This AI chip, for example, is manifesting initial signs of finding end users and beginning mainstream benchmarks. Case in point, the octa-core Ryzen AI Max 385 is listed in Geekbench, suggesting that AMD has some serious ambitions to take its advanced AI and gaming capabilities to a wider market.
This particular Ryzen AI Max 385 was discovered working within the innards of an HP ZBook Ultra G1a. In case you don't know, Strix Halo was launched at CES under the Ryzen AI 300 Max banner, the leading APU family for AMD this generation to cover everyone from an AI developer to a serious gamer. The original glitz was about the high-end Ryzen AI Max+ 395 and 390, which are found inside high-end mini-PCs-some of which were built to cost exorbitantly, from $2,000, and in ultra-high-end laptops, like that ZBook and the Asus ROG Flow Z13, which could set you back over $5,000 when fully kitted out.
And what does the Ryzen AI Max 385 have? Based on the latest Zen 5 architecture, it consists of eight cores and sixteen threads. It also has an integrated Radeon 8050S GPU based on RDNA 3.5 with 32 Compute Units. And of course, a dedicated NPU for 50 TOPS worth of AI workloads. According to AMD, this chip can boost to a mere below 5 GHz, just slightly less than the flagship model.
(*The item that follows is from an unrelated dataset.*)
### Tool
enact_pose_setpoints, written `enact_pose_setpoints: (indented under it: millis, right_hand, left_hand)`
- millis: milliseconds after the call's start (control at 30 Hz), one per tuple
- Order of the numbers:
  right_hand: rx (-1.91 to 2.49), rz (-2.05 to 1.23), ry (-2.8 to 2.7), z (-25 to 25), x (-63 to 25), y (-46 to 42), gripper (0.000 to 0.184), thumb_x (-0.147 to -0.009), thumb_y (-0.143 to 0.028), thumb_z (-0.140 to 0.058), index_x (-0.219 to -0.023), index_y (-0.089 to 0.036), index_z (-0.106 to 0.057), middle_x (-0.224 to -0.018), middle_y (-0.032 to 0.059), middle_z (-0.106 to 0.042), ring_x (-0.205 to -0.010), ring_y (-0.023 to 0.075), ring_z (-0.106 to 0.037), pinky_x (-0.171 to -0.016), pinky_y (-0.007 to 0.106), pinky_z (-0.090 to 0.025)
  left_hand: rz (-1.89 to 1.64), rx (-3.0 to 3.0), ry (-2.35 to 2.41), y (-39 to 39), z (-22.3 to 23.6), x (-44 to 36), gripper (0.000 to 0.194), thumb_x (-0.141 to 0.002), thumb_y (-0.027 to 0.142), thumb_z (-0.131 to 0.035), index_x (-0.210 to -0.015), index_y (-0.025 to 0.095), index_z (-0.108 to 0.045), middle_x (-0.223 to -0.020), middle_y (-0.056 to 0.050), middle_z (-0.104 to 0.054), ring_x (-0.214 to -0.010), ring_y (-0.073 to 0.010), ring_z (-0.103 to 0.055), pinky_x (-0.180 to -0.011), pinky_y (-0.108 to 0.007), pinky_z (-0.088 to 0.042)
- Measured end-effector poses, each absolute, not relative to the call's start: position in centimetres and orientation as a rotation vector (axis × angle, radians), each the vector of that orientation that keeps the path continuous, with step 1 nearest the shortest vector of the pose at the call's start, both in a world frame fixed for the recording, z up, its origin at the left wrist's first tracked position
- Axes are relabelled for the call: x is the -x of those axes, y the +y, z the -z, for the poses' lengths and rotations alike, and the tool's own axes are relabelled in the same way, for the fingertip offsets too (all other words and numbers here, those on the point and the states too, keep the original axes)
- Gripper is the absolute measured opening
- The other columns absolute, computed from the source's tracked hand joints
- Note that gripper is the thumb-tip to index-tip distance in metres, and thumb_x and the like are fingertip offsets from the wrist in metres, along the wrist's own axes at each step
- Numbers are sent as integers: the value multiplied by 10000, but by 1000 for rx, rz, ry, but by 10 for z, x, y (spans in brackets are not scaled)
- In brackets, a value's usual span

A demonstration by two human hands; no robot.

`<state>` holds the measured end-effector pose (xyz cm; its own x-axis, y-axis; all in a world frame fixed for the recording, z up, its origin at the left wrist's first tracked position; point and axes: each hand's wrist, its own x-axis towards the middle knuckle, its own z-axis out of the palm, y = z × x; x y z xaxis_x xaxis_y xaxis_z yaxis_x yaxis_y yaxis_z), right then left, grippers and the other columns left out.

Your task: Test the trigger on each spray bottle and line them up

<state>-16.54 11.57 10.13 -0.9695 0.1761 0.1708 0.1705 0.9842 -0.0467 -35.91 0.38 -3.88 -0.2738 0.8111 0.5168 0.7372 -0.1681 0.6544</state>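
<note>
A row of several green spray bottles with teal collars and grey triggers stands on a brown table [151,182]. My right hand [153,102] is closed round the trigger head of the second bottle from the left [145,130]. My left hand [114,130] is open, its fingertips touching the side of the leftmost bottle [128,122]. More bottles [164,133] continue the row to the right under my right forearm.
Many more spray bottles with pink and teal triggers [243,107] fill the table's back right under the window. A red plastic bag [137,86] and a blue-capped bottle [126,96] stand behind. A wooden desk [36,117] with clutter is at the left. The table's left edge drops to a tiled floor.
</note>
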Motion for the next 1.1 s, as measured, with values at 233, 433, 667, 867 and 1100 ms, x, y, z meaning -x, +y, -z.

Thus, it may suggest the same kind of single-core punch, but for now, early benchmarks tell a slightly different story.
In terms of benchmarks, Geekbench summed up this Ryzen AI Max 385 sample's scores as follows: single-core: 2,489; multi-core: 14,136. These numbers seem slightly lower than those of its bigger sibling, the Ryzen AI Max+ 395 (which often scores in the 2,900 to 3,000 range for single-core), but all-important here are caveats. Early leaks! There are several influences on this measure, such as particular laptop power settings, specific test runs, and this not being an official, final product review. Apparently, the chip could reach its advertised clock speeds, so there's no thermal throttling.
This chip was spotted in the HP ZBook Ultra G1a, priced a whopping $2,599 on HP's site with a whopping 32GB of LPDDR5x memory. Asus seems yet to offer anything less than the 12-core Ryzen AI Max 390 under Flow Z13. The Framework Desktop should be releasing the Ryzen AI Max 385, with shipping expected to commence on the third quarter of 2025. There could be some speculation that entry-level hexacore Ryzen AI Max 380 will come into the offering features of HP's next Z2 Mini G1a mini workstations.
It has been a while since AMD rolled out its top-tier Zen 5 mobile chips, and Strix Halo is definitely the strongest in terms of its mobile line-up, with options going up to a massive 16 cores and 32 threads. Until now, most of the devices we have seen feature only top-end models. Therefore, it is a positive sign to see mid-range 8-core/16-thread options such as the Ryzen AI Max Pro 385 (which, apparently, is yet another name for this SKU, clocked at 3.6 GHz base with a 5 GHz boost) coming to market.
While the performance of this CPU may not top out as absolute, the built-in graphics for the Ryzen AI Max Pro 385, the Radeon 8050S, is indeed very decent. It has just 8 Compute Units less than the Radeon 8060S specification in the flagship model, and so it should end up being one of the best integrated graphics offerings available on the mainstream market. This is great news for gamers who want playable framerates at 1080p without the necessity of a separate, power-hungry graphics card.
Moreover, these chips will have a good chance of winning AI workloads-the never-before-seen NPU capabilities over 100 TOPS will always be combined. If flagship Strix Halo devices are nearing the $2,000 price mark, the new Ryzen AI Max Pro 385 might finally allow many potent systems prepared for AI workloads at a cost lower than $1,500. That's something worth waiting for!